Dalam Buku The 100, karya Michael H. Hart, menetapkan Muhammad sebagai tokoh paling berpengaruh sepanjang sejarah kehidupan manusia. Menurut Hart, Muhammad adalah satu-satunya orang yang berhasil meraih keberhasilan luar biasa baik dalam hal agama maupun hal duniawi. Dia memimpin bangsa yang awalnya terbelakang dan terpecah belah, menjadi bangsa maju yang bahkan sanggup mengalahkan pasukan Romawi di medan pertempuran.

Sejarah Nabi Muhammad
1. Kelahiran Nabi Muhammad
Para penulis sirah (biografi) Muhammad pada umumnya sepakat bahwa ia lahir di Tahun Gajah, yaitu tahun 570 M. Muhammad lahir di kota Mekkah, di bagian Selatan Jazirah Arab, suatu tempat yang ketika itu merupakan daerah paling terbelakang di dunia, jauh dari pusat perdagangan, seni, maupun ilmu pengetahuan.

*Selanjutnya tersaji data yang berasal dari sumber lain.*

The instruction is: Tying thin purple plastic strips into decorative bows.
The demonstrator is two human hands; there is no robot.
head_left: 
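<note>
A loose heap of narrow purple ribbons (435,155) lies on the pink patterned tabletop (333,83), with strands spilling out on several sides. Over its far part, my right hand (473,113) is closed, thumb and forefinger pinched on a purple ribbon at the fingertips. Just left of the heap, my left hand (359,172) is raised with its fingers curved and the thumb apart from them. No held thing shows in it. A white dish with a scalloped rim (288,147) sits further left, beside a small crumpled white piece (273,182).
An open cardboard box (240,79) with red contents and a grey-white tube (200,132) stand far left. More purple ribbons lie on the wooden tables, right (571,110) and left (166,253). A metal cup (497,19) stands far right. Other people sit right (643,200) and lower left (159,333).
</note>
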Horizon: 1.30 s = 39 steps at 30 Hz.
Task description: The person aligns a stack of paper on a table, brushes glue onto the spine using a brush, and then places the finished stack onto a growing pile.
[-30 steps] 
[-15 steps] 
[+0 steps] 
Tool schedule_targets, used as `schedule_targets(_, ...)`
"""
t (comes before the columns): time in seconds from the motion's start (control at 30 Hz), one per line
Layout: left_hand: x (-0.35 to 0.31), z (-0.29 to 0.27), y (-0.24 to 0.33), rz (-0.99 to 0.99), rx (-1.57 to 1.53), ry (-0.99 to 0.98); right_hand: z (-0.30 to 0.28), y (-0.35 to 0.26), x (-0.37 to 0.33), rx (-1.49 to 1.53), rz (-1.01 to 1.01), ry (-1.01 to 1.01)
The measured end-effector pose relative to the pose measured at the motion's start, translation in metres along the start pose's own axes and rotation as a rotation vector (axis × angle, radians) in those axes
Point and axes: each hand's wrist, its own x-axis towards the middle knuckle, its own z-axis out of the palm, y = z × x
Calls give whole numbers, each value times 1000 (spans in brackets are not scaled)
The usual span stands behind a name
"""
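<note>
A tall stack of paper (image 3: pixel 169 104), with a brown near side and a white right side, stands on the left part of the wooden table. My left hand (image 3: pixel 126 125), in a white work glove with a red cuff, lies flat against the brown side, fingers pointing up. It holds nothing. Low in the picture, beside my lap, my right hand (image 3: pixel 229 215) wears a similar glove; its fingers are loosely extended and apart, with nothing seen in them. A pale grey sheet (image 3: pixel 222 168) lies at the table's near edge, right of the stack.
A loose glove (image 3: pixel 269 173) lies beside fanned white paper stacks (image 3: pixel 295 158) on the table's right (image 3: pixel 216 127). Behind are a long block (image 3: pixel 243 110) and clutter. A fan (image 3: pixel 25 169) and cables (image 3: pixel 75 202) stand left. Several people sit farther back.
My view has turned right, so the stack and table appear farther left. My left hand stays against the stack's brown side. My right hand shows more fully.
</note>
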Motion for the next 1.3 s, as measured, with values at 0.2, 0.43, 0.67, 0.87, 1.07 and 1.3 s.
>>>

Ayahnya, Abdullah, meninggal dalam perjalanan dagang di Yatsrib, ketika Muhammad masih dalam kandungan. Ia meninggalkan harta lima ekor unta, sekawanan biri-biri dan seorang budak perempuan bernama Ummu Aiman yang kemudian mengasuh Nabi.
Pada saat Muhammad berusia enam tahun, ibunya Aminah binti Wahab mengajaknya ke Yatsrib (Madinah) untuk mengunjungi keluarganya serta mengunjungi makam ayahnya. Namun dalam perjalanan pulang, ibunya jatuh sakit. Setelah beberapa hari, Aminah meninggal dunia di Abwa’ yang terletak tidak jauh dari Yatsrib, dan dikuburkan di sana. Setelah ibunya meninggal, Muhammad dijaga oleh kakeknya, ‘Abd al-Muththalib. Setelah kakeknya meninggal, ia dijaga oleh pamannya, Abu Thalib. Ketika inilah ia diminta menggembala kambing-kambingnya disekitar Mekkah dan kerap menemani pamannya dalam urusan dagangnya ke negeri Syam (Suriah, Libanon dan Palestina).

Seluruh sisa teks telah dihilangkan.